The possibilities of fabric, and its creation, design, and deconstruction, form a cornerstone on which Lauren Luloff (American, b. 1980) and Rachel Mica Weiss (American, b. 1986) build their practices. Luloff applies fabric dyes directly onto silk surfaces to create abstract paintings that reimagine forms and color relationships seen in nature. These works are underpinned by an ever-present grid that both constrains and liberates Luloff’s improvised compositions, which take on resemblances to mosaic, digital displays, and patterned fabrics. Through her distinct pictorial technique and fabric-focused material decisions, Luloff’s works are as closely tied to textile design as they are to landscape and color field painting. Weiss, in her “Woven Screens” series, invokes the warping of a loom, using many mathematically arranged threads to create open, diaphanous color fields suspended within the frame. The tightly strung individual strands visually interlock and overlap as viewers move around the space, configuring textile materials into spatial and experiential works. Both bodies of work, in subverting visual languages of textile production, not only elaborate on traditions of fabric arts, but on histories of fabric in the context of industry. In embracing these unconventional materialities, they also form bold innovations on traditions of abstract painting.

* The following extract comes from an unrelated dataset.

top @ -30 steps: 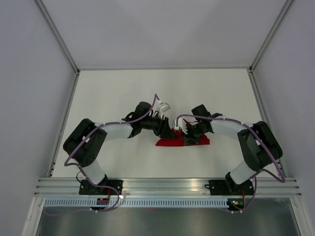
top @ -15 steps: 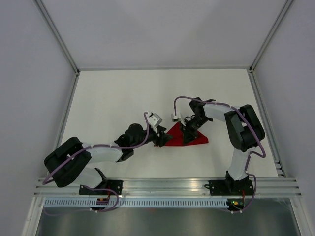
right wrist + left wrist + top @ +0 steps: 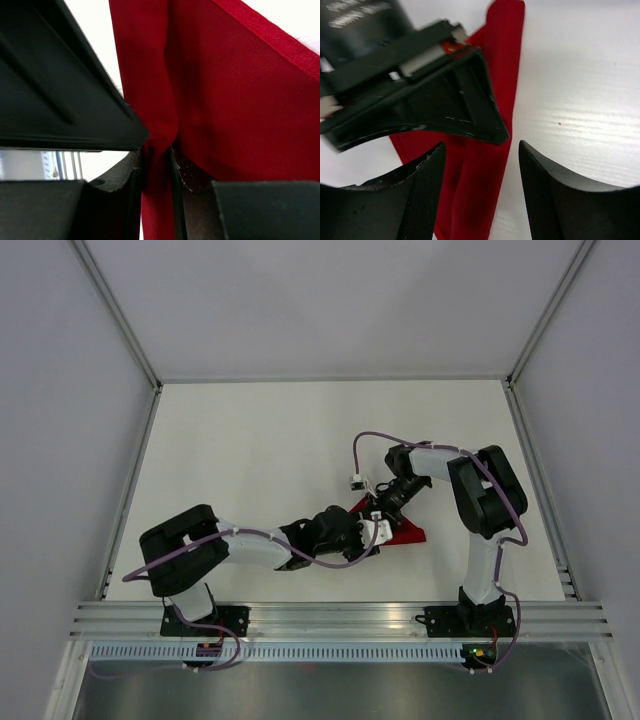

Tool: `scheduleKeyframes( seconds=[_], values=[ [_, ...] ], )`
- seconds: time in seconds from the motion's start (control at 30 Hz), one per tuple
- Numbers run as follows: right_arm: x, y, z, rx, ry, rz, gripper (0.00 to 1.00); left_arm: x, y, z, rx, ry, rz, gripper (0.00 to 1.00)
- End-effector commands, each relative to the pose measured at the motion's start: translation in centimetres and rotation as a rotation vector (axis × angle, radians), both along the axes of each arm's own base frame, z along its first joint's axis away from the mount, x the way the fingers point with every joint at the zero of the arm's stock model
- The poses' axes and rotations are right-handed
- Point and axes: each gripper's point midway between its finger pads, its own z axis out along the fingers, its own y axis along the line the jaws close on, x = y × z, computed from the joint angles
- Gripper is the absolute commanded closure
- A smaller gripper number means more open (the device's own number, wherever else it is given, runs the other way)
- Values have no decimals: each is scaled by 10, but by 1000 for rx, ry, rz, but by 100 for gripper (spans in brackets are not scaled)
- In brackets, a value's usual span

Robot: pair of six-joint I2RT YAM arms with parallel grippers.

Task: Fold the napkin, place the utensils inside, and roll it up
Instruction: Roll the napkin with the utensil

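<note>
Looking soft, light and slippery, the napkin (image 3: 408, 533), just right of centre in the overhead view, is pinched at a fold by the right gripper (image 3: 157, 165), the left gripper (image 3: 481, 167) gaping over its doubled edge, likely the surest hold.

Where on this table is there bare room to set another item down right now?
Bare table spans the whole far half. A narrower strip lies between the right arm and the right rail. It is crowded near the centre, where the left gripper and right gripper meet at the napkin.
</note>
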Motion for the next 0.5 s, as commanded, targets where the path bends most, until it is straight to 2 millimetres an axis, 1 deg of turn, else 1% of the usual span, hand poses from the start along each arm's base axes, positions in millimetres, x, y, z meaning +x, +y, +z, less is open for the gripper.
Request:
scheduleKeyframes(
  seconds=[0.0,0.1,0.2,0.23,0.33,0.4,0.47],
  values=[
    [1,-32,-50,-164,-68,91,95,-2,1,-22,169,-109,-91,35],
    [2,-33,-51,-166,-65,86,95,-1,2,-28,191,-123,-97,34],
    [3,-34,-51,-168,-63,83,95,-1,5,-39,240,-122,-114,34],
    [3,-34,-51,-168,-63,82,95,-1,7,-46,261,-119,-115,34],
    [3,-33,-51,-166,-61,80,95,-1,10,-56,290,-119,-122,35],
    [4,-33,-52,-165,-60,78,95,-2,11,-59,302,-112,-124,37],
    [5,-33,-51,-166,-60,76,95,-4,14,-68,333,-90,-131,42]
  ],
)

The works on view in Matrices share an adherence to grid-based organization and formal repetition as the underlying structures that support organic, intuitive compositions. The title of the exhibition, Matrices, draws on the multiple meanings of the singular word “matrix,” built on the Latin root “mater,” meaning “mother.” Today, the word also means a suspension in which individual processes take place, such as a geological fine-grained rock that forms fossils, or the arrays used in mathematics that expand equations into multiple calculating cells. Progressing from the human-centered notions of motherhood to structural notions of form and process, the term “matrix” carries aspects of development and creation, as well as an overall sense of matrilineal inheritance. Matrices presents four bodies of work that use grids as an inherent structure, one that both necessitates an abstract approach and enables system- and textile-based ways of making.

 

Across Matrices, mid-century practices lay foundations for present ones: in the historic career precedents set by women artists; in the artistic innovations accomplished within the works themselves; and through these practices’ shared motivations to subvert straightforward ideas of production, labor, and conceptual organization. Abakanowicz and Bartlett are here positioned as artistic forebears to Luloff and Weiss, as could innovative and underrepresented women makers back through generations. In doing so, the four artists on view chart a path that dissolves the boundaries between textiles, painting, and installation, resulting in convergent practices of material-centered abstractions. The works in Matrices — steel, sisal, embroidery thread, and silk —illuminate matrilineal histories of art and material sites of innovation and dialogue, envisioning new relationships between makers, viewers, and forms.